Mission Creep at the Infirmary

Next month, the UNC Board of Governors Committee on Budget and Finance will vote on UNC-Chapel Hill’s health services fee. The committee has already approved health fees for the other campuses but stopped short at Carolina’s  $436-per-year fee after learning that UNC-Chapel Hill is spending some of it on dubious projects.

At Carolina, the fee has paid for staffers for Interactive Theatre Carolina, which, according to a UNC website, “uses scripted and improvisational performances to promote discussions about health, wellness and social justice.” The fee also covers the salary of a “strategic planner for diversity initiatives,” and it helped sponsor  “Orgasm? Yes, Please!” a campus event that provides a “fun, educational look at sexual health, relationships, and pleasure!”

The health services fee, which brings in more than $12 million in revenues to UNC-Chapel Hill, is intended to finance health and medical services for students, including the operation of student health centers. But with the advent of mandatory health care—the university system requires all students to have insurance—student health centers are showing signs of costly mission creep.

The price to students for these services is not insignificant. Across the UNC system, the health service fee ranges from $141 at Fayetteville State University to $820 at UNC School of the Arts (where performance injuries are common). UNC-Chapel Hill’s fee is the second-highest in the system.

By using the health center, students save $20 per visit because they aren’t charged the co-pay required elsewhere under the mandatory insurance plan. However, they have to pay $287.46 per year (on average) for the privilege (see table).

In addition to the health fee, all degree-seeking students who are enrolled for least six credit hours are required to purchase health insurance.

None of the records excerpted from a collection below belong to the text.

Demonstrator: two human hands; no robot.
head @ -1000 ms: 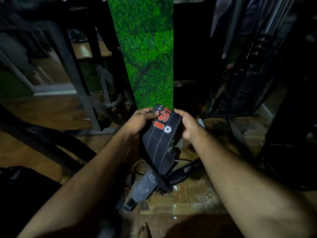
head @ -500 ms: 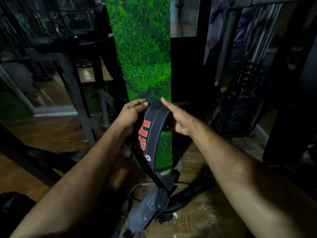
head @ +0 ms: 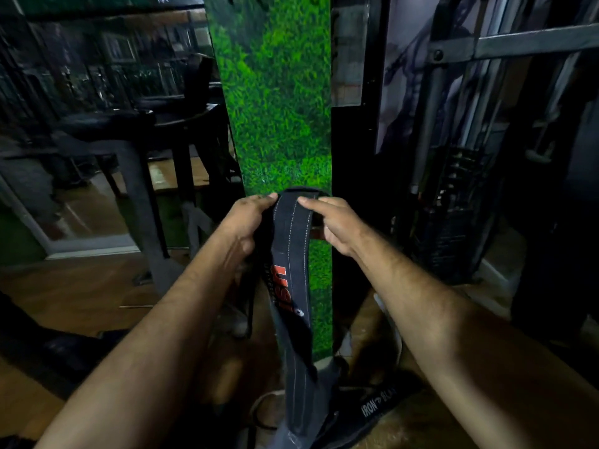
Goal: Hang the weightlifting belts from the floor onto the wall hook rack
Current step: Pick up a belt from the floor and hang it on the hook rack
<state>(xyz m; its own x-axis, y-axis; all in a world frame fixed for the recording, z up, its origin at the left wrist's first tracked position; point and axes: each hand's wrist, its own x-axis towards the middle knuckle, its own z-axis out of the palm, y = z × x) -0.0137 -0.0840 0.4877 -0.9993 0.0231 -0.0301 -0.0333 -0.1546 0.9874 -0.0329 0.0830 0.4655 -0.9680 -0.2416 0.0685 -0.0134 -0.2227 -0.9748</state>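
Note:
A black weightlifting belt [head: 293,286] with red letters and white stitching hangs in front of me, its top looped over at chest height. My left hand [head: 248,218] grips the belt's left edge near the top. My right hand [head: 334,222] rests on the right side of the loop, forefinger stretched along its top. Behind the loop a short brown bar [head: 319,234] sticks out from the green grass-textured wall panel [head: 278,102]; whether the belt rests on it I cannot tell. A second black belt [head: 377,406] with white lettering lies on the floor at lower right.
A dark metal bench frame [head: 136,176] stands to the left on the wooden floor [head: 81,293]. A black post [head: 353,189] runs beside the green panel, and a weight-stack machine [head: 453,205] fills the right side. A mirror reflects the gym at upper left.
Both hands have raised the belt from near the floor up against the green panel. The belt now hangs long and straight, and its red letters have slid lower below my hands.

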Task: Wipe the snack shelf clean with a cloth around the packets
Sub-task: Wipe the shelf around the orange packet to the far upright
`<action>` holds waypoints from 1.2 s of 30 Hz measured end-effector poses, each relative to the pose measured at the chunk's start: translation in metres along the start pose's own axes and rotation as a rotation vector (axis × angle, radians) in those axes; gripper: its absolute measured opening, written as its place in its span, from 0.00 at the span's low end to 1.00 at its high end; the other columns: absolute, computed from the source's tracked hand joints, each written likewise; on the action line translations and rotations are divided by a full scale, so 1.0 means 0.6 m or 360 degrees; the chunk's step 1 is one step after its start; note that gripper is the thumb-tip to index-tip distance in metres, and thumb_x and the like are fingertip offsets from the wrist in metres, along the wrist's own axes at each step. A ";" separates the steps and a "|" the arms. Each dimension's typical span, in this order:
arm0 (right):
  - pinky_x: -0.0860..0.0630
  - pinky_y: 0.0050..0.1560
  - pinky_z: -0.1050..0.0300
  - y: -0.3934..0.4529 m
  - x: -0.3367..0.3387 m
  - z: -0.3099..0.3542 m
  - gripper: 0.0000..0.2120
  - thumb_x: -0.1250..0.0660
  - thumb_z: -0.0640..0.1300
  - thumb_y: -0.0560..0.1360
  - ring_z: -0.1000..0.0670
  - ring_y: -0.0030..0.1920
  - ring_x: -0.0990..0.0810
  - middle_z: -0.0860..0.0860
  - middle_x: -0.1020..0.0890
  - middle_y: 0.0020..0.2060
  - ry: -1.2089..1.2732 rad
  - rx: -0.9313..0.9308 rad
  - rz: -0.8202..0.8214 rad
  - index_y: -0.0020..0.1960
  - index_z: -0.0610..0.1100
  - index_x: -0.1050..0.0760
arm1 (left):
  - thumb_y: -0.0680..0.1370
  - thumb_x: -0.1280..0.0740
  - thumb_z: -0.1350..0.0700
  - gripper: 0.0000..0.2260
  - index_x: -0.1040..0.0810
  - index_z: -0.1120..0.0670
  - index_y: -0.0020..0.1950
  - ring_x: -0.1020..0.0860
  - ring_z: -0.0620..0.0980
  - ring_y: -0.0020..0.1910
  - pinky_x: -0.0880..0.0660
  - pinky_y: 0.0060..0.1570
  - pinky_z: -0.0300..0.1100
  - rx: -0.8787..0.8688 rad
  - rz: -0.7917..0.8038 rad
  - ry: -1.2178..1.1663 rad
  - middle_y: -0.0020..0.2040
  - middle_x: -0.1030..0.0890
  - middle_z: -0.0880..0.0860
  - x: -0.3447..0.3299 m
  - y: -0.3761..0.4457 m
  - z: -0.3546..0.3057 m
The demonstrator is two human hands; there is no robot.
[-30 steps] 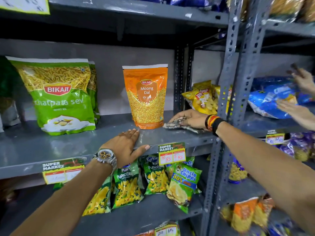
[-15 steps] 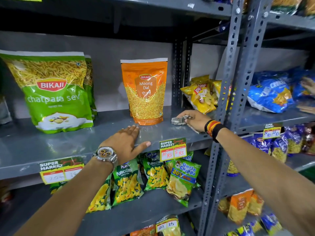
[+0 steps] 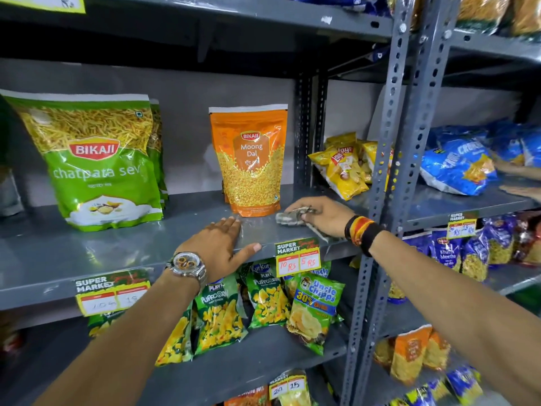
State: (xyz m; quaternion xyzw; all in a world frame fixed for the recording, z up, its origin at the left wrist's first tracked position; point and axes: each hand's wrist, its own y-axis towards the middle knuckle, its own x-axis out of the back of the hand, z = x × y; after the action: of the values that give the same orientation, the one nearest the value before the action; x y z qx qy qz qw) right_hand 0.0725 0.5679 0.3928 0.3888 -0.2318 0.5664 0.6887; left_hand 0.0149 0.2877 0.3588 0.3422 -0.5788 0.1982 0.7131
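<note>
A grey metal shelf holds an upright orange Moong Dal packet and a big green Chatpata Sev packet to its left. My right hand presses a crumpled grey cloth onto the shelf just right of the orange packet's base, fingers closed over it. My left hand, with a wristwatch, lies flat and spread on the shelf's front edge, in front of the orange packet.
Yellow Lays packets sit behind the grey upright posts. Blue packets fill the right bay, where another person's hands reach in. Puffcorn and Uncle Chipps packets hang on the shelf below. Price tags are clipped to the edge.
My right hand has slid the cloth along the shelf near the orange packet's base. My left hand stays planted on the edge. The other person's hands have drawn back to the right.
</note>
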 end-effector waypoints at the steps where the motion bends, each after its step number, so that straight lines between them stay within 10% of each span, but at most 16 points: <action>1: 0.28 0.62 0.53 0.001 0.003 0.008 0.17 0.41 0.34 0.80 0.50 0.60 0.22 0.49 0.19 0.60 0.0016 0.0067 0.0046 0.59 0.50 0.20 | 0.77 0.56 0.29 0.43 0.46 0.57 0.82 0.40 0.56 0.79 0.41 0.76 0.49 0.0000 -0.0009 0.0003 0.82 0.41 0.57 0.000 0.001 0.001; 8: 0.29 0.65 0.53 0.050 0.020 -0.030 0.15 0.41 0.36 0.80 0.44 0.66 0.25 0.46 0.20 0.63 -0.0073 -0.0212 -0.0153 0.58 0.50 0.20 | 0.78 0.54 0.29 0.42 0.47 0.56 0.83 0.40 0.55 0.79 0.41 0.76 0.49 0.0017 0.0000 -0.0003 0.82 0.42 0.56 0.003 0.000 -0.002; 14: 0.30 0.58 0.73 -0.023 -0.005 0.052 0.16 0.39 0.37 0.80 0.66 0.58 0.24 0.61 0.21 0.61 0.0115 0.0154 0.0417 0.60 0.52 0.21 | 0.79 0.54 0.29 0.41 0.47 0.56 0.83 0.40 0.55 0.80 0.42 0.76 0.49 0.0013 0.0023 0.0016 0.82 0.42 0.56 0.007 -0.007 -0.006; 23: 0.32 0.69 0.54 0.047 -0.008 0.011 0.18 0.39 0.35 0.79 0.48 0.69 0.27 0.49 0.22 0.66 0.0049 -0.0064 0.0052 0.56 0.54 0.19 | 0.79 0.54 0.29 0.41 0.46 0.56 0.82 0.39 0.55 0.79 0.42 0.76 0.48 0.0036 0.0030 0.0021 0.82 0.41 0.56 0.009 -0.005 -0.006; 29: 0.32 0.52 0.74 -0.093 -0.004 0.089 0.14 0.38 0.38 0.81 0.70 0.52 0.23 0.60 0.19 0.56 0.0122 0.0212 0.0409 0.61 0.49 0.21 | 0.78 0.55 0.29 0.42 0.44 0.57 0.82 0.37 0.56 0.78 0.39 0.75 0.49 0.0023 0.0007 0.0007 0.81 0.39 0.57 0.010 -0.011 -0.008; 34: 0.22 0.57 0.35 -0.189 -0.036 0.030 0.18 0.39 0.39 0.81 0.42 0.49 0.17 0.52 0.17 0.57 0.0269 0.0159 0.0152 0.60 0.61 0.23 | 0.80 0.54 0.30 0.39 0.47 0.57 0.82 0.40 0.56 0.80 0.41 0.77 0.51 0.0106 -0.0113 -0.0030 0.81 0.40 0.57 0.005 -0.036 -0.029; 36: 0.25 0.65 0.41 -0.214 -0.076 -0.002 0.21 0.41 0.37 0.81 0.48 0.59 0.20 0.55 0.20 0.63 0.0300 0.0140 0.0087 0.60 0.62 0.23 | 0.82 0.57 0.32 0.38 0.46 0.58 0.82 0.45 0.55 0.81 0.48 0.80 0.50 -0.0004 -0.0309 -0.0063 0.82 0.43 0.57 -0.016 -0.074 -0.044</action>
State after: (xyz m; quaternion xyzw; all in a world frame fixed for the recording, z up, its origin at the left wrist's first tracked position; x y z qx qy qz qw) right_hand 0.1844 0.5342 0.3227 0.3573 -0.1515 0.6285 0.6741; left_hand 0.0610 0.2772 0.3358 0.3996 -0.5571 0.1206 0.7180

Since 2010, UNC has had a “hard waiver” policy: students must purchase the UNC plan unless they can submit proof that they already have insurance. Sold by Blue Cross Blue Shield of North Carolina, the plan costs $1,376 per year, down from $1,418 in 2012-13.

The Student Blue plan covers everything from check-ups to obstetrics to substance abuse counseling and has been changing to comply with the dictates of the Affordable Care Act. In ACA terms, it’s “Gold” coverage for a “Bronze” price. This is because the pool of people who are covered are, for the most part, young and healthy. While the $1,376 figure is considerably more than the $549 to $679 range quoted by insurers when a system-wide plan was first under consideration in 2009, it is competitive with current prices. The university’s large number of students gives it considerable negotiating power.

So, with all students on “Gold” health care plans, why do they need to pay health fees?

Before the ACA was passed, health centers worked in a complementary way with health insurance. Centers were available, usually at no charge, for walk-in visits, check-ups, and women’s health issues. Insurance was required for more expensive health problems, and students could (and did) go to other offices for those.

Today, however, the different kinds of services are not so clear-cut. Indeed, some services—like primary care and women’s health visits at some schools—appear to be paid for twice. For example, UNC-Chapel Hill’s Campus Health Services website reports that students’ annual fees support “unlimited provider visits in the Primary Care Clinics,” while a list of Student Blue benefits includes “100% coverage for Preventive care at Student Health Center and in-network providers.”

UNC-Chapel Hill’s is clearly a “Cadillac“ health center—not surprising considering that it is receiving both hefty fees and insurance payments. The service employs seven primary care doctors, four psychiatrists, eight psychologists, six social workers, 11 athletic trainers, and dozens of additional doctors, nurses, and staff. Students have access to walk-in therapy sessions, after-hours urgent care, and the full range of women’s health services. It even offers nutrition counseling, tailored nutrition plans from registered dietitians, and access to “sexperts” who provide sex health counseling.

But such luxury is not available at every campus. Across the system, care varies considerably. Many UNC campus health centers employ mostly doctors but others employ only physician’s assistants. Elizabeth City State’s Student Health Services, for example, has a staff of five. Physicians are only available 28 hours per week.

At a time when tuition and fees have been increasing almost continually, it’s important for students to get the most bang for their healthcare buck. At UNC-Chapel Hill, and maybe several other schools in the system, students are paying for more health care than they need, and the university is clearly using the fee for boutique services and non-health related spending. At others, however, this may not be the case. The Board should do a thorough analysis of all health center receipts and spending before next year’s fees are considered.